Sekarang ia menghadap ke arah kiblat yang sama dengan kalian. Ia sadar bahwa
kalian lebih benar. Ia bingung dan ingin masuk agama kalian”. Lalu turunlah
ayat diatas”.(HR. Ibnu Jarir).
Banyak sekali
ayat-ayat yang menceritakan betapa murkanya Allah swt terhadap orang munafik. (
Lihat surat At-Taubah dan Al-Munafikun). Namun demikian Rasulullah tidak
pernah menghukum orang-orang yang seperti ini. Para ulama berpendapat bahwa ini
untuk mengajarkan bahwa adalah bukan hak kita sebagai manusia untuk menghukum
hati seseorang.
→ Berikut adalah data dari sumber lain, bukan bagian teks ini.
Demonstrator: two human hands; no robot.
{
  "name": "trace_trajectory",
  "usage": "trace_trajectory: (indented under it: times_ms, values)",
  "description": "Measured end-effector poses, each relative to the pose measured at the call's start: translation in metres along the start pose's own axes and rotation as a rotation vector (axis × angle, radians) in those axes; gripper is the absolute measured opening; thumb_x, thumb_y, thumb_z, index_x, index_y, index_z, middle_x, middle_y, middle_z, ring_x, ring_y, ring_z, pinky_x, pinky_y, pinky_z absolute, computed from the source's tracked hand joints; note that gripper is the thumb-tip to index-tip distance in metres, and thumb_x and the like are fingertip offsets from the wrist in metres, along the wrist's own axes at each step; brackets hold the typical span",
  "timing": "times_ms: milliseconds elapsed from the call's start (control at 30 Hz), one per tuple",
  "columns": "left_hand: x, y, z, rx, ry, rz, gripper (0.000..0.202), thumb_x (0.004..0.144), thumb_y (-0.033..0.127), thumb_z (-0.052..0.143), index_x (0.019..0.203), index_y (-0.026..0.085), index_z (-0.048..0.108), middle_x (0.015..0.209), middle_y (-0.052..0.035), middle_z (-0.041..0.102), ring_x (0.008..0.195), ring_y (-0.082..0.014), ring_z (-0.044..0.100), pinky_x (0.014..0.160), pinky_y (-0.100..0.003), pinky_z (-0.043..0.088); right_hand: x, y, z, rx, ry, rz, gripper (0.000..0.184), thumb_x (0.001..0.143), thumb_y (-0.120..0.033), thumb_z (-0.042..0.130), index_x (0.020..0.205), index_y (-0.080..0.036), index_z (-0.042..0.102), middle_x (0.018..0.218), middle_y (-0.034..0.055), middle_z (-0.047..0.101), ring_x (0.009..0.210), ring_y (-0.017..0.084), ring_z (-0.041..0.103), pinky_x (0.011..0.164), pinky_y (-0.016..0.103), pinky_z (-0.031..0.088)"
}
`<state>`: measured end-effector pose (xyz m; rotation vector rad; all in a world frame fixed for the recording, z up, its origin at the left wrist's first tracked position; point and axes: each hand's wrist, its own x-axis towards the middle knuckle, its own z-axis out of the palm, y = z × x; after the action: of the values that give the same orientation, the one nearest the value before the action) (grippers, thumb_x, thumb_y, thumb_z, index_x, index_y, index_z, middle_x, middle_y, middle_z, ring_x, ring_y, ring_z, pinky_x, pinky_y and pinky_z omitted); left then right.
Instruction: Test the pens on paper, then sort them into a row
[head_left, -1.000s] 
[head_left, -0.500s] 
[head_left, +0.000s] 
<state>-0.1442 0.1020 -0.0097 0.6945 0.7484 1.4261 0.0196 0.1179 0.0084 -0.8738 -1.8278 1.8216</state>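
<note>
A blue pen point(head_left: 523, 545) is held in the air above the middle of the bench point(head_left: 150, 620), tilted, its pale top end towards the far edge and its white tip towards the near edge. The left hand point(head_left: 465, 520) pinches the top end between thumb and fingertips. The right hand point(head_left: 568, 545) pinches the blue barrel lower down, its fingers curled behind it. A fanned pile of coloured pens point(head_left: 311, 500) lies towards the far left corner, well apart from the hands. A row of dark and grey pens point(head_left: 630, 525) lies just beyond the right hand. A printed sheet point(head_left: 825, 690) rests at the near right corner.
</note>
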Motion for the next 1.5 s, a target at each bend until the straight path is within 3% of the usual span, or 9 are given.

Biarlah Sang Khalik yang menentukannya. Wallahu’alam ..
Bahkan ketika salah
satu anak Abdullah bin Ubay meminta Rasulullah agar mensholati almarhum
ayahnya, Rasulullahpun menyanggupinya! Walaupun setelah itu barulah turun
ayat yang melarang seseorang menshalati orang Munafik yang meninggal dunia.
“Dan janganlah kamu sekali-kali menyembahyangkan (jenazah)
seorang yang mati di antara mereka, dan janganlah kamu berdiri (mendo`akan) di
kuburnya. Sesungguhnya mereka telah kafir kepada Allah dan Rasul-Nya dan mereka
mati dalam keadaan fasik”.(QS.At-Taubah(9):84).